In un tempo segnato dalla fragilità e dalla difficoltà a guardare avanti, a sognare e pensare ad un domani possibile, diventa vitale proporre ai più giovani esperienze in grado di permettere loro di non paralizzarsi davanti al pensiero su un domani che sembra incerto e indefinito. Quando parlo di esperienze penso a momenti di incontro e di confronto tra pari, anche da vivere a distanza, che possano aiutare i nostri figli a rielaborare tutto quello che hanno provato e vissuto, che permetta loro di narrare storie e recuperare frammenti di vita vissuta per ricomporre tutto in un grande mosaico capace di far loro immaginare, con creatività, il futuro, nuove strade da imboccare, da percorrere e nuovi ed entusiasmanti orizzonti da raggiungere.
Alcuni adolescenti, per esempio, mi dicono che una delle fatiche più grandi che hanno dovuto affrontare, specialmente in questa seconda fase della pandemia, durante questi ultimi lockdown ad intermittenza, è stata la mancanza di quegli spazi di relazione che l’Oratorio, ancora oggi garantisce.
Dire Oratorio è senz’altro indicare uno spazio fisico ma è anche dire una esperienza più ricca e profonda. Dire Oratorio, forse, per un adolescente è anche dire un po’ tutte le relazioni che in esso si incontrano, è ammettere, ad alta voce, il bisogno di sentire sostenute, accompagnate e considerate tutte le dimensioni della sua personalità, da quella relazionale a quella fisica ed intellettuale, da quella sociale a quella etica e spirituale.

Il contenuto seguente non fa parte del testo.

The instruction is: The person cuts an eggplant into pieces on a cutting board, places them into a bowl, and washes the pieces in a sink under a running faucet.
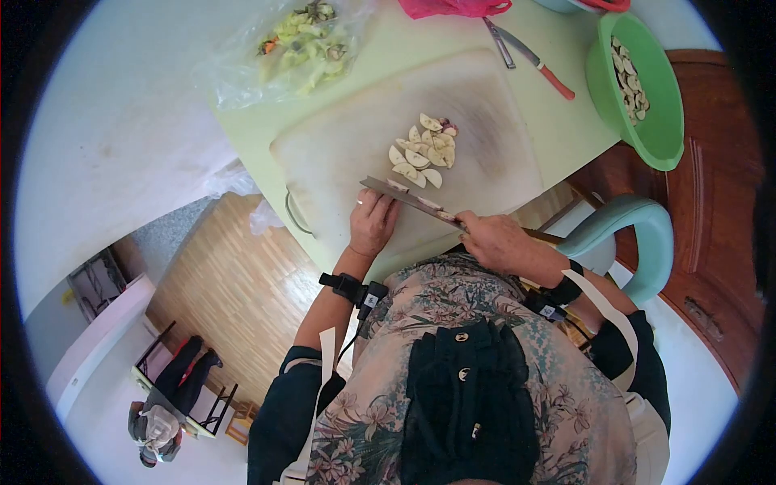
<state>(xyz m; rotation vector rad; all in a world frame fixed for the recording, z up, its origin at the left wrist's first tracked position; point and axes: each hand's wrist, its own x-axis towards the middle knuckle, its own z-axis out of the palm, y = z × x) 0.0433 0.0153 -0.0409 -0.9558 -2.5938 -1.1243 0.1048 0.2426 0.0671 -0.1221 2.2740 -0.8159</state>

Questa pandemia, che assume tutti i tratti del trauma collettivo che improvvisamente ci ha assaliti, trovandoci impreparati, non in grado di difenderci e da un anno a questa parte ha sovvertito la vita costringendoci a districarci tra restrizioni e divieti, forse, ha il “pregio”, se così si può dire, di risvegliarci e di permetterci di frenare un attimo, di rallentare un po’ la nostra “iperattiva corsa contro il tempo”, che toglie il fiato al nostro vivere quotidiano, e di riassettarci, facendo riaffiorare in tutti, non solo nei più giovani, il bisogno di ritornare in noi stessi per ritrovare la giusta dimensione del vivere e del vivere bene.
Questo brusco risveglio, forse, ci permette anche di andare all’essenziale delle cose e della vita, ci costringe un po’ al silenzio, alla solitudine e ci permette di scendere in profondità, di nutrire le nostre dimensioni più vere e, forse, ci permetterà anche di ritrovare alcune coordinate spingendoci ad impegnarci con entusiasmo per un domani migliore, più libero, più fraterno più umano.